How is Deportation or Removal Handled?
Deportation and removal can be a difficult time for any family. There are cases in which parents are to be deported while their children are natural-born citizens of the U.S. There may be misunderstandings that need to be resolved, or someone who escaped a dangerous situation in their home country has not been documented properly. We can perform the following:
- Reach out to detainees who need representation
- Research the nature of the deportation claim
- Fight the government for our client’s rights
- Petition to reverse the removal of a client
When deportation has been used as a threat, we will investigate the case to understand why deportation could be carried out.
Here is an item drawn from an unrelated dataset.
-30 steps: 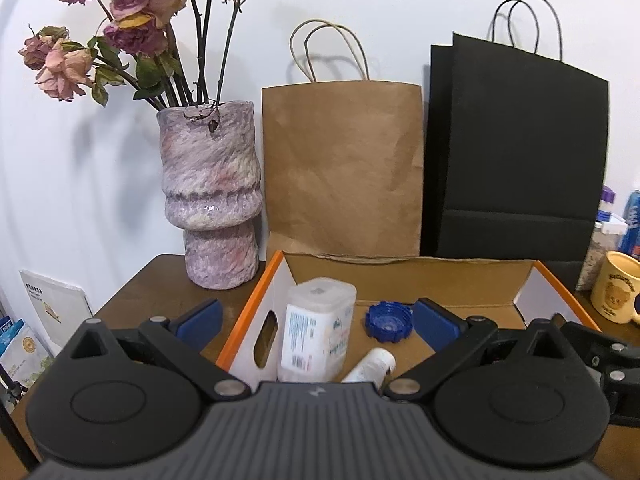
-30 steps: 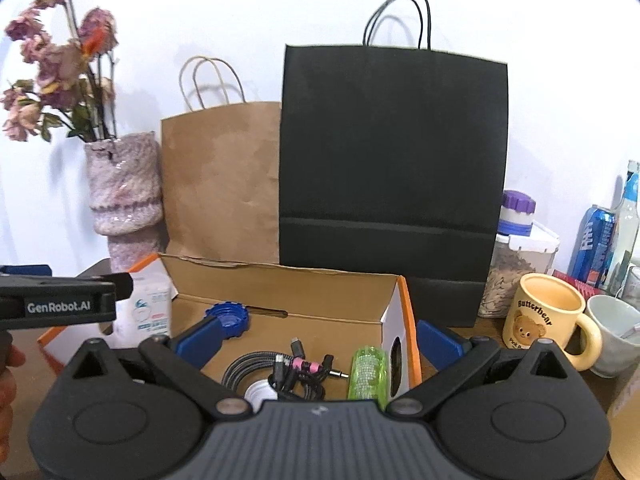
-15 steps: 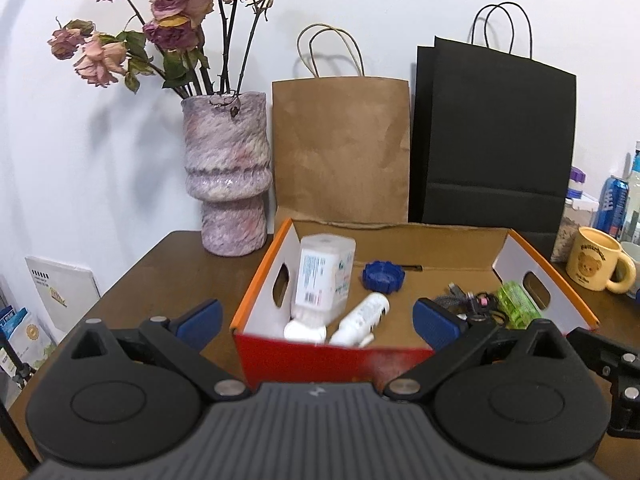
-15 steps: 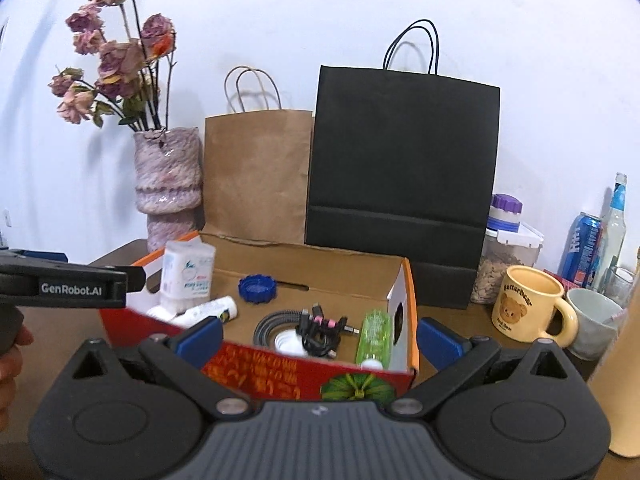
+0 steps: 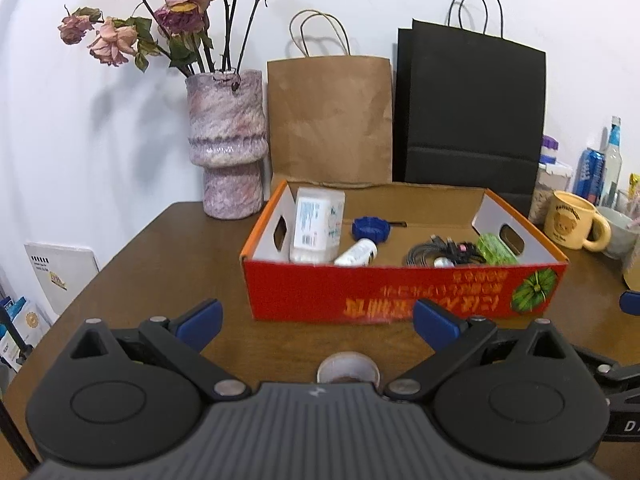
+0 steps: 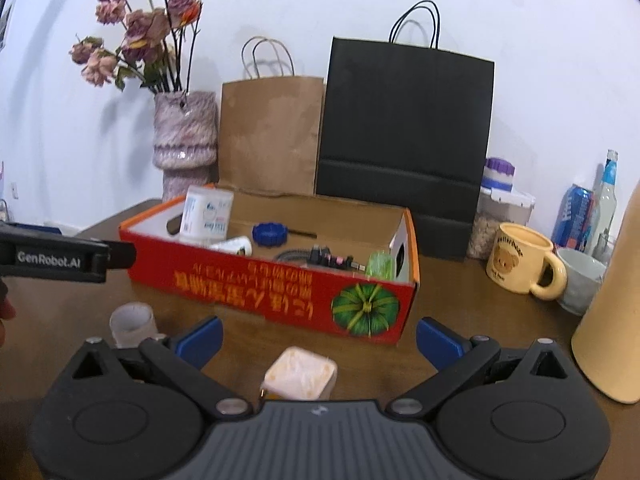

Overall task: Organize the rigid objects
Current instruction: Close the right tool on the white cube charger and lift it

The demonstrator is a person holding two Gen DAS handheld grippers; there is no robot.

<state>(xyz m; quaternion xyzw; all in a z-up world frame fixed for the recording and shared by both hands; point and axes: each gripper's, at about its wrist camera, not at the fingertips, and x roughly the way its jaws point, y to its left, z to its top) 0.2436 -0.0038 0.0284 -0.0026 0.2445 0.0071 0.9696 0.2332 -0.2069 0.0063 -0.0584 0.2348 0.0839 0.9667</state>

We can petition to stop the removal process, and we will accompany the family to court when needed. We can help someone get out of a detention center, and we will show a family how to proceed. There are also times when deportations or removals can be mitigated when there is a small misunderstanding or lack of procedure that might have caused this issue. We will review the case and ensure that the family or individual completes the steps to solve the problem.
A problem might also arise when someone is not a documented immigrant. There are many situations when visas expire, someone received the wrong visa, or they have not transferred their visa because their purpose in the country has changed. Moreover, there are those who continue to travel on the same visa, even though they cannot use it.
Families can approach us at any time when they need help. Individuals can ask us to intercede and ensure that immigration authorities understand how the problem can be rectified. We can even help with a new visa application when needed. Anyone who is dealing with a deportation or removal order deserves to be represented as vigorously as possible.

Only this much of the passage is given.